In genere gli invecchiandi sono visti come soggetti fragili e bisognosi. Può darsi che ci sia un certo timore a fare amicizia con loro perché poi, se succede qualcosa, devi andarli a trovare, occupartene… Bisognerebbe mostrare l’anziano come risorsa, non solo economica (se ha una buona pensione), ma come referente con cui può valere la pena di confrontarsi.

Giovanni Bollea, fondatore della neuropsichiatria infantile, grande vecchio, dice che la vecchiaia è come risalire il fiume, si va verso la sorgente, l’acqua diminuisce, ma diventa sempre più limpida e, arrivati alla sorgente, lì si incontra l’infanzia.

Grande vecchiaia e nascituri… Ho sempre pensato che sia una meravigliosa accoppiata.

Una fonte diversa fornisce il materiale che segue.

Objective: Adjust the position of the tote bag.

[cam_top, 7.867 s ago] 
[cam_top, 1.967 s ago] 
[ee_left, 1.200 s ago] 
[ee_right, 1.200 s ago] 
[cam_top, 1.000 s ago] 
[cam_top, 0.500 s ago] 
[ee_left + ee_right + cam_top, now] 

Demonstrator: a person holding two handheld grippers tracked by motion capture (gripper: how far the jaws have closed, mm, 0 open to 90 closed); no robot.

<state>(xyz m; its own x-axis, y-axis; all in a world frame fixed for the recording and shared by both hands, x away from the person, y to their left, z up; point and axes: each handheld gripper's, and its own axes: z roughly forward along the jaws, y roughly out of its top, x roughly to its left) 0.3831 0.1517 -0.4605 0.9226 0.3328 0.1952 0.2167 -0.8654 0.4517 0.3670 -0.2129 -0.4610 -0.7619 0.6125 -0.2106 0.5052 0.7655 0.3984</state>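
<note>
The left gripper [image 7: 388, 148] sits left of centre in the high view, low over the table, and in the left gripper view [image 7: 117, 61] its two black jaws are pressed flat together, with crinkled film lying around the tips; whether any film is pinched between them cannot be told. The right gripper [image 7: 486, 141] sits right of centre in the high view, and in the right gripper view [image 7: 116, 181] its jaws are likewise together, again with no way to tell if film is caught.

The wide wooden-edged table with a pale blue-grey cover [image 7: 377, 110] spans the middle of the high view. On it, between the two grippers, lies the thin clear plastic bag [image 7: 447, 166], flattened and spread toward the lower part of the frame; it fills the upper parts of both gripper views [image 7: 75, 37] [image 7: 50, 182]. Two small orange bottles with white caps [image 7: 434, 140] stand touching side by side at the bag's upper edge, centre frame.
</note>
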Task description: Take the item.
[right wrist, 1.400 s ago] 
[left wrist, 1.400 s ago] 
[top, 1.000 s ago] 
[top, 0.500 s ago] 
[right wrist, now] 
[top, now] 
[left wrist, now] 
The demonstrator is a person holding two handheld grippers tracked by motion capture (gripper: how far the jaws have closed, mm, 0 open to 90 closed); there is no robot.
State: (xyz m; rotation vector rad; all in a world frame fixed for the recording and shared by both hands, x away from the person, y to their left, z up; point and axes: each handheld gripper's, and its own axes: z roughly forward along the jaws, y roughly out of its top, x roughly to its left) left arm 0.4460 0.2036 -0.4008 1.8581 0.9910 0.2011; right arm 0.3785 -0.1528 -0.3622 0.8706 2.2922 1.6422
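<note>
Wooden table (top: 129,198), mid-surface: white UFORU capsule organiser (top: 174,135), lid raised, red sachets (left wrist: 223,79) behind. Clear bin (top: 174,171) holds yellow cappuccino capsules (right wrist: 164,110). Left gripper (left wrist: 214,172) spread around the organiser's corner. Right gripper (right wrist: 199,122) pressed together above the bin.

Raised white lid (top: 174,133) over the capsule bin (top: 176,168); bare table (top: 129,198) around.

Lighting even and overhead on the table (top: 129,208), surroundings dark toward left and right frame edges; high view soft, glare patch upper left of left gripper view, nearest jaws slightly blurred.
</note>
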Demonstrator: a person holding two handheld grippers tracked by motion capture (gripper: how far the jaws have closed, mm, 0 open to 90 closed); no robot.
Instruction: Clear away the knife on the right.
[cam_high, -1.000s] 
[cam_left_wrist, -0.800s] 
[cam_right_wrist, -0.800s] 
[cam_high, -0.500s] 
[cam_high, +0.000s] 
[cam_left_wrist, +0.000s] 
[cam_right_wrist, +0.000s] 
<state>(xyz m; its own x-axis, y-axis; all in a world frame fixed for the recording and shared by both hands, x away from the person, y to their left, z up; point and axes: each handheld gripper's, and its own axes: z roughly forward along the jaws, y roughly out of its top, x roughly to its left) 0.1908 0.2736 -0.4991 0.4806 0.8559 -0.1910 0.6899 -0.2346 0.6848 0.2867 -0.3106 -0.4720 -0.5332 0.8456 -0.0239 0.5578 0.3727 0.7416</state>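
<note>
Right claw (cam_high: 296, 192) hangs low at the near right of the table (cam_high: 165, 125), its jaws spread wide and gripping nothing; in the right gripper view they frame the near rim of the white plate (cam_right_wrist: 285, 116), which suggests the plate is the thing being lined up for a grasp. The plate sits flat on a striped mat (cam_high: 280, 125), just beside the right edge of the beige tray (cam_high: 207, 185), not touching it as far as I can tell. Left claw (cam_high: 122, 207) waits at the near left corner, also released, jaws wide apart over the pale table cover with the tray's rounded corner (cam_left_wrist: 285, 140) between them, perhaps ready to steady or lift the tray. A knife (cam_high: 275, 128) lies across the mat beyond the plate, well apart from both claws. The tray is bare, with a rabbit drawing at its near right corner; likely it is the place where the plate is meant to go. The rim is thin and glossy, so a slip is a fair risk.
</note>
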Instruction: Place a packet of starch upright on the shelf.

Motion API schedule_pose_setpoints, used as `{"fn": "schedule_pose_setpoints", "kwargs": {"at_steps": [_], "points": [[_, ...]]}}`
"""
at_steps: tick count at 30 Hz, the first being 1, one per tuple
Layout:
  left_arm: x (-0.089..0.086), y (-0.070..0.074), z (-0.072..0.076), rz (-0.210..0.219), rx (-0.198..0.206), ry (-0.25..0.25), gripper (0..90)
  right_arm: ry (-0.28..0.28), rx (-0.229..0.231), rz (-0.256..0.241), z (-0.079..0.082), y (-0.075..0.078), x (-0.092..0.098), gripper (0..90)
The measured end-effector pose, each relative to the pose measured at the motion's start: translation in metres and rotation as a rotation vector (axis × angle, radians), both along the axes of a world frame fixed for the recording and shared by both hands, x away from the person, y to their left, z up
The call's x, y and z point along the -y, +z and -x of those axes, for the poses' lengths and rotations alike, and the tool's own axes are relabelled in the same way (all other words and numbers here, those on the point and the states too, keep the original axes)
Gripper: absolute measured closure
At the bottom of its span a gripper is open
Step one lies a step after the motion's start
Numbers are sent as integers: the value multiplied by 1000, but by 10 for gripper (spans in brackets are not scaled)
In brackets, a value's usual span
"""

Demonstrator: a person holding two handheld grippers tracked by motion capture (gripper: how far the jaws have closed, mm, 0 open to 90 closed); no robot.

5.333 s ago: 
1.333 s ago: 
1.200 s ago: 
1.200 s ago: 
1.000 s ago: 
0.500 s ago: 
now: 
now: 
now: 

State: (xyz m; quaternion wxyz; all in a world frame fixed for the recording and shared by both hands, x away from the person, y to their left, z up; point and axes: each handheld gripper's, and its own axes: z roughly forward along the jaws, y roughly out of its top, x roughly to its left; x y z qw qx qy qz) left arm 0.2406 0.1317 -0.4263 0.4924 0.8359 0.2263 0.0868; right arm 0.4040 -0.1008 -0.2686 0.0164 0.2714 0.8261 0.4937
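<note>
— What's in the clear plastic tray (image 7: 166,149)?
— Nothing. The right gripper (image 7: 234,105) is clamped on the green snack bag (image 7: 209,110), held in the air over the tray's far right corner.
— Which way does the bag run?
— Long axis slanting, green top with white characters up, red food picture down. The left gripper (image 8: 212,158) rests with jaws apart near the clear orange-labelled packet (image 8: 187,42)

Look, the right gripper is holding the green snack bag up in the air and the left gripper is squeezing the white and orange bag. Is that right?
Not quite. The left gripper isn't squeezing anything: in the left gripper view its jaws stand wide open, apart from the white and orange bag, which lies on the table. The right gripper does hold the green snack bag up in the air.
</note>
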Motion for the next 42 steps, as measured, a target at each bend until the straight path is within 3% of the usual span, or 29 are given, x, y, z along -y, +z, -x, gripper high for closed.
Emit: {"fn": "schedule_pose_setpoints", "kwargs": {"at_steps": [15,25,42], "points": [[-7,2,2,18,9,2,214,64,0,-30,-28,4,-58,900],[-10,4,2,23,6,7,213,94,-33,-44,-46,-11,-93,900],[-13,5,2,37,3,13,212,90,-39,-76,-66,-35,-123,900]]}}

A volte penso “se fossi ricca…” farei una grandissima casa dove qualcuno vive stabilmente e qualcuno passa e ci resta un po’, con piccoli spazi intimi e spazi ampi e comodi, abitati da bimbi, da vecchi, da artigiani: chi dormicchia, chi gioca, chi fa un disegno, chi lavora al tornio, chi cuce, chi cucina. È il “silenzio condiviso” che pacifica e che unisce la concentrazione dell’artigiano, del vecchio, del piccolo bimbo…

In questa grande casa si nasce e si muore. La consapevolezza guida gli atti; la compagnia consola la paura e la solitudine anche di quelle persone - quasi sempre donne, straniere estirpate ai loro luoghi e affetti - che accompagnano per lavoro le nostre vecchiaie e le nostre morti in casa o nelle RSA.

“Lasciare andare”, esercizio delicato; fin che possiamo non delegare è bene occuparcene in prima persona a cominciare dalle cose, dagli abiti, dai libri, dalle fotografie dagli scritti, dai ricordi e dalle mille cose che abbiamo raccolto. Saper scegliere.

Mancano vistosamente i più elementari servizi per gli anziani (senza addentrarci fra i soggetti svantaggiati). A cominciare dalle stazioni ferroviarie dove non ci si può sedere aspettando il treno (la Centrale di Milano per esempio), dove non ci sono carrelli per trasportare i bagagli o persone addette che aiutino a caricare la valigia fin sul vagone. Così negli aeroporti dove agli anziani non si dà nemmeno la precedenza all’imbarco come si dà invece ai genitori con i bambini piccoli. Così come sarebbe interessante che teatri e sale da concerto facessero spettacoli pomeridiani o che si istituissero appositi carnet per i taxi. E così via. Basterebbe fare un censimento fra gli interessati per capire cosa serve.

Precarietà, malattia, impermanenza, morte: la paura aumenta e il corpo si indebolisce anche per l’ansia. “Se mi succede qualcosa a chi chiedo? Che diritti ho?” Sostenere gli anziani con gruppi di condivisione facilitati distribuiti sul territorio che abbiano funzione di ascolto e di prevenzione. Prevenire significa orientare le risorse, scegliere soluzioni sostenibili, persino risparmiare.